[Start of Attachment]
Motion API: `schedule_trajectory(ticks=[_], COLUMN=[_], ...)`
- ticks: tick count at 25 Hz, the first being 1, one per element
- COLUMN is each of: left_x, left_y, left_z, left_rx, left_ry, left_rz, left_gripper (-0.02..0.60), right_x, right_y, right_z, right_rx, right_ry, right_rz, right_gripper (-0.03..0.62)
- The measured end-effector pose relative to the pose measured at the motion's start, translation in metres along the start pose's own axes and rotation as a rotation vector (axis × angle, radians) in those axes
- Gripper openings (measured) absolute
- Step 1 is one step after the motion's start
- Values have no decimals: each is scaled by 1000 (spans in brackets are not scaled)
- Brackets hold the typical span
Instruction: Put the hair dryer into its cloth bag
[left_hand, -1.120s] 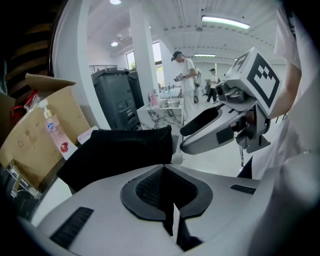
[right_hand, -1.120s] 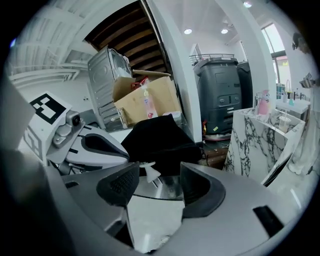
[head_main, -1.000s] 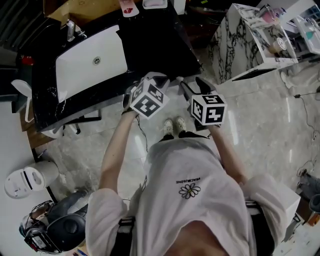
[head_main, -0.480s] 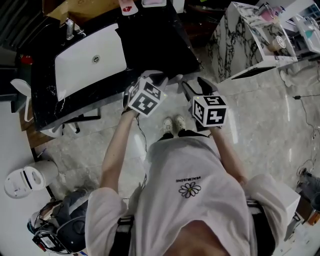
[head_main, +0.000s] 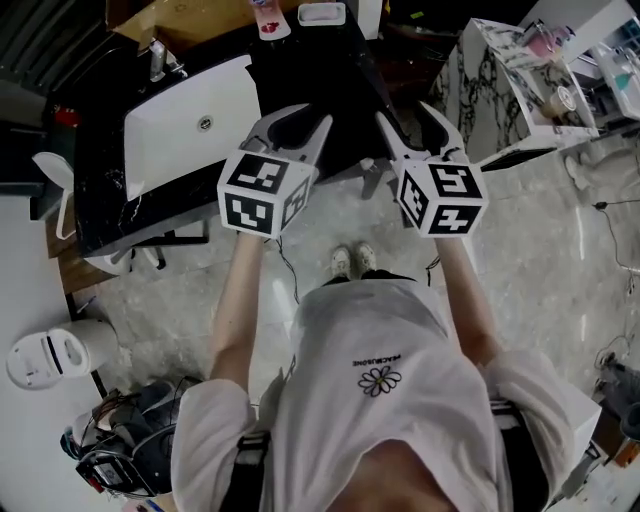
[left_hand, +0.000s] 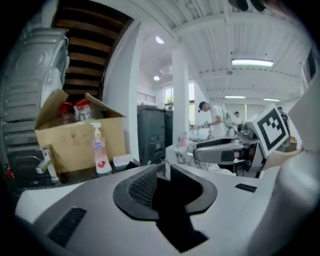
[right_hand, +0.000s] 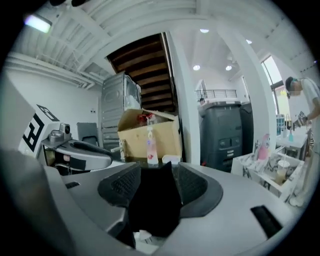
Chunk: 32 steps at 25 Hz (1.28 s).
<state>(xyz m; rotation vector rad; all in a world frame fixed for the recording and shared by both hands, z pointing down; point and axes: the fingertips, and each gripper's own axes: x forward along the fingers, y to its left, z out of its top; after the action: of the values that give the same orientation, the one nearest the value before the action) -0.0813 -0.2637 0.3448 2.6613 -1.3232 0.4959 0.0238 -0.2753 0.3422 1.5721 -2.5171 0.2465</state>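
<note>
The hair dryer is nowhere to be seen from here, and neither is its cloth bag, so I'd say the job has not started in any way that shows.

Closest in, the person stands on the pale stone floor with both arms stretched forward. The left gripper (head_main: 297, 118) has just been opening its jaws. They now stand partway apart with nothing between them. The right gripper (head_main: 402, 112) is beside it, near but not touching. Its jaws are spread as well, with only a dark gap between them and nothing held. Low on the person's left a dark bundle with cables (head_main: 130, 450) lies on the floor, and I cannot tell what it is.

Just past the grippers runs a black bench (head_main: 330, 90) with a white sink (head_main: 170, 150) set into it and a tap (head_main: 157, 58) at the sink's far side. A soap bottle (head_main: 268, 18) and a small dish (head_main: 322, 13) stand on the far edge. An open cardboard box (left_hand: 75, 135) sits behind them.

By my reckoning everything is still to do: finding the dryer and the bag, taking hold of each, opening the bag and sliding the dryer in.
</note>
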Motion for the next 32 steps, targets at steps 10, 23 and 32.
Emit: schedule_trajectory(ticks=[10, 23, 32], left_x=[-79, -106, -107], left_y=[44, 51, 50], left_z=[77, 27, 23], left_rx=[-119, -140, -124], left_ry=[-423, -386, -380], left_rz=[439, 717, 729], left_gripper=[20, 15, 15], right_x=[-6, -6, -5], right_y=[10, 42, 52], right_z=[95, 50, 36], right_rx=[-66, -137, -154], right_ry=[-331, -300, -263], right_rz=[-70, -39, -8], right_gripper=[20, 12, 12])
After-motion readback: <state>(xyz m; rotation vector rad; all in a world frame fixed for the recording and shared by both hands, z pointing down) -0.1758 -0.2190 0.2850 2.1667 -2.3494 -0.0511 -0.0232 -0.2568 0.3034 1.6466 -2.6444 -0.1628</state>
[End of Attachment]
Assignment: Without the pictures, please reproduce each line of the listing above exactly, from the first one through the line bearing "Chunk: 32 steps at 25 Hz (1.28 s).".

Task output:
Motion API: `schedule_trajectory(ticks=[_], COLUMN=[_], ...)`
- ticks: tick count at 25 Hz, the first being 1, one per element
- COLUMN is each of: left_x, left_y, left_z, left_rx, left_ry, left_rz, left_gripper (-0.02..0.60), right_x, right_y, right_z, right_rx, right_ry, right_rz, right_gripper (-0.03..0.62)
- The measured end-effector pose relative to the pose measured at the motion's start, translation in metres along the start pose's own axes and rotation as a rotation vector (axis × angle, radians) in those axes
- Gripper openings (measured) absolute
- Step 1 is one step after the motion's start
- Values have no decimals: each is scaled by 1000 (spans in brackets are not scaled)
- Brackets hold the typical span
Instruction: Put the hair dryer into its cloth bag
[left_hand, -1.120s] 
[right_hand, -1.120s] 
[head_main, -1.000s] 
[head_main, -0.480s] 
[head_main, +0.000s] 
[left_hand, +0.000s] 
[right_hand, +0.000s] 
Chunk: 32 steps at 25 Hz (1.28 s).

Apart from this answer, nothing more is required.